Muharrem İnce: “ Biz ona sucuk müdürü dedik mi?”

CHP Grup Başkanvekili Muharrem İnce, Üsküdar esnafını dolaştı; Belediye Başkan adayı eski müftü İhsan Özkes için vatandaşlardan destek istedi. İnce, vatandaşlara hitaben yaptığı konuşmada Ak Parti iktidarına yüklendi

Muharrem İnce: “ Biz ona sucuk müdürü dedik mi?”
01 Mart 2014 - 00:21

CHP Grup Başkanvekili Muharrem İnce, Üsküdar esnafını dolaştı; Belediye Başkan adayı eski müftü İhsan Özkes için vatandaşlardan destek istedi. İnce, burada vatandaşlara hitaben yaptığı konuşmada Başbakan Recep Tayip Erdoğan’a yüklendi. İktidara, 17 Aralık operasyonu üzerinden eleştirilerde bulunan İnce, Kemal Kılıçdaroğlu’na “ CHP müdürü” dediğini hatırlattığı Erdoğan’ın bir dönem çalıştığı sucuk fabrikasına atfen, “ biz ona sucuk müdürü dedik mi?” diye sordu. Başbakan’ın, MHP lideri Devlet Bahçeli’nin çocuğunun olmamasına dair sözlerine de gönderme yapan CHP Grup Başkanvekili, “ bir devlet adamına, bir Başbakan’a yakışacak laf mıbu?” eleştirisini yaptı.   

Üsküdar’da İlçe Başkanı Mustafa Çetinkaya ve Belediye Başkan adayı İhsan Özkes tarafından karşılanan CHP’li vekil, Üsküdar Seçim Koordinasyon Merkezi’ne geldi. SKM çıkışında partililere ve vatandaşlara hitap eden İnce’ye vatandaşların yoğun ilgi gösterdikleri görüldü. Katılımcılar arasında Milletvekili Kadir Gökmen Öğüt de vardı.

Mustafa Çetinkaya: Tayyip Erdoğan’ı önce yargıya; sonra da bize gönderin!
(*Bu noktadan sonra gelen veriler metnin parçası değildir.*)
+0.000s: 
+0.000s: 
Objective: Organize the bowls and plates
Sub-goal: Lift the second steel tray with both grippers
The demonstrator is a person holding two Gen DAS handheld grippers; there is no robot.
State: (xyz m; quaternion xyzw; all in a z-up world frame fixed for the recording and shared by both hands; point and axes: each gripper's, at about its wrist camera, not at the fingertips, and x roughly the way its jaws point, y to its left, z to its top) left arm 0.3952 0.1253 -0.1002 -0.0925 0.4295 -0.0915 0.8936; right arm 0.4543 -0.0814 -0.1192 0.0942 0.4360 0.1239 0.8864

Muharrem İnce’nin, Üsküdar Seçim Koordinasyon Merkezi önünde gerçekleştiği konuşmadan önce bir selamlama konuşması yapan CHP Üsküdar İlçe Başkanı Mustafa Çetinkaya’nın, Grup Başkanvekili’ne şu sözler ile seslenmesi dikkat çekti: “ Sayın Grup Başkanvekilim! Tayyip Erdoğan’ı, sayın Başbakan’ı önce yargıya; sonra da bize gönderin çünkü sayın Tayip Erdoğan Üsküdar’dan hemşerimiz. Ama kendisini önce yargıya gönderin...”

Muharrem İnce: Başbakan’a dua ediyorum. Kenan Evren kadar yaşasın…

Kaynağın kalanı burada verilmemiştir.